The DSP block in the Xilinx Spartan 3E/3A/3AN and Spartan 6 is quite clever, as it can be configured to do MAC, various clear/set, with programmable pipeline stages and etc etc. It has an opcode input that can be used to configure it on-the-fly on a per-clock basis. We used it to build a dual-slope integrator.

The problem was that ISE wasn't clever enough, and it would use the DSP block for the multiplier only. In order to have it do what we wanted, we had to instantiate the block and write a state machine that controlled the opcode and kept track of the data as it moved through the pipeline. Annoying and non-portable? Yes. Did it work? Yes. Whatever. The product shipped and I didn't particularly care that it was "inelegant."

carl0s · « **Reply #62 on:** August 04, 2018, 12:31:33 am »

Bet this site's had quite a few visits lately: https://en.wikipedia.org/wiki/NP-hardness. Still makes no frickin' sense to me.

If you can do a 'scope equivalent of OpenTx (https://www.google.com/search?q=horus+radio ) then that would be super cool.

What we really want, is for Chinese 'scope manufacturers to be pushing (and competing on) their hardware manufacturing limits, to be utilised by a standard operating system.

It's Android, for oscilloscopes.

NorthGuy · « **Reply #63 on:** August 04, 2018, 01:04:56 am »

Quote from: rhb on August 03, 2018, 10:34:41 pm

But you may believe whatever you wish.

Thank you for the permission.

However mathematics (as any science) is not based on believes, but rather on proofs.

If you believe that FPGA design is an optimization of untold convex functions, I don't think I can say anything useful that would help. Please accept my apologies for disturbing your thread.

rhb · « **Reply #64 on:** August 04, 2018, 02:49:09 am »

The traveling salesman problem (TSP) asks the following question: "Given a list of cities and the distances between each pair of cities, what is the shortest possible route that visits each city and returns to the origin city?" It is an NP-hard problem in combinatorial optimization, important in operations research and theoretical computer science.

In 2006, Cook and others computed an optimal tour through an 85,900-city instance given by a microchip layout problem, currently the largest solved TSPLIB instance.

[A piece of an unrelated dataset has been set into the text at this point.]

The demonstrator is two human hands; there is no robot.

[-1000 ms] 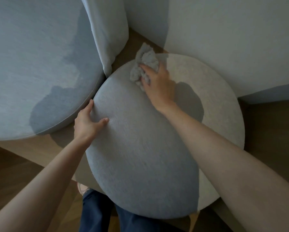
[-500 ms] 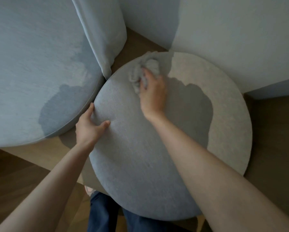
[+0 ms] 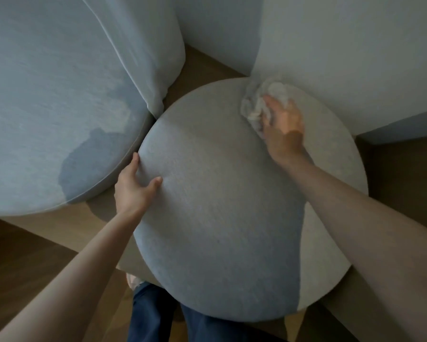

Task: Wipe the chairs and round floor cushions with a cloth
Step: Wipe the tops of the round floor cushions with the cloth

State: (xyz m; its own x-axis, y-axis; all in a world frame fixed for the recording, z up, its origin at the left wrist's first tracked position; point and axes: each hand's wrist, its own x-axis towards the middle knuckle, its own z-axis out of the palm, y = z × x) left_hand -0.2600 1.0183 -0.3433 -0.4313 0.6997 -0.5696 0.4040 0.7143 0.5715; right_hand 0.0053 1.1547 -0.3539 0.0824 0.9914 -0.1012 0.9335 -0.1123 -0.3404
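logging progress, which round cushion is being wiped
The centre cushion: the right hand presses the cloth on its far edge; the left cushion has none.

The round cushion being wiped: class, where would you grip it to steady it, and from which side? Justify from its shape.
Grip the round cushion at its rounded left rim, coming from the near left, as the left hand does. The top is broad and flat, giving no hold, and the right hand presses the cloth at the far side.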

From: https://en.wikipedia.org/wiki/Travelling_salesman_problem

See also:

sarielhp.org/teach/2004/b/27_lp_2d.pdf

Quote from: NorthGuy on August 04, 2018, 01:04:56 am

If you believe that FPGA design is an optimization of untold convex functions, I don't think I can say anything useful that would help. Please accept my apologies for disturbing your thread.

FPGA synthesis is a convex optimization, not design.

In a purely mathematical description, the constraints form planes in an N dimensional space. The possible solutions lie within the convex polytope called the feasible region which is all the possible solutions which satisfy the constraints. If one wishes to clock the system at the highest possible rate, then one seeks the vertex of the polytope with the highest possible clock rate. One may choose a wide variety of traits such as minimum latency to optimize. This consists of reorienting the polytope in N dimensional space and seeking the minimum. Every vertex of the polytope is optimal for some constraint.

I'm a scientist, not a mathematician. I only learned this a few years ago when I solved some problems and then realized I'd been taught they could not be solved. So I set out to find out why what I'd been taught was wrong. Or more precisely, when what I'd been taught was wrong. The general case was true, but there were exceptions which I'd not been shown.

hamster_nz · « **Reply #65 on:** August 04, 2018, 04:25:15 am »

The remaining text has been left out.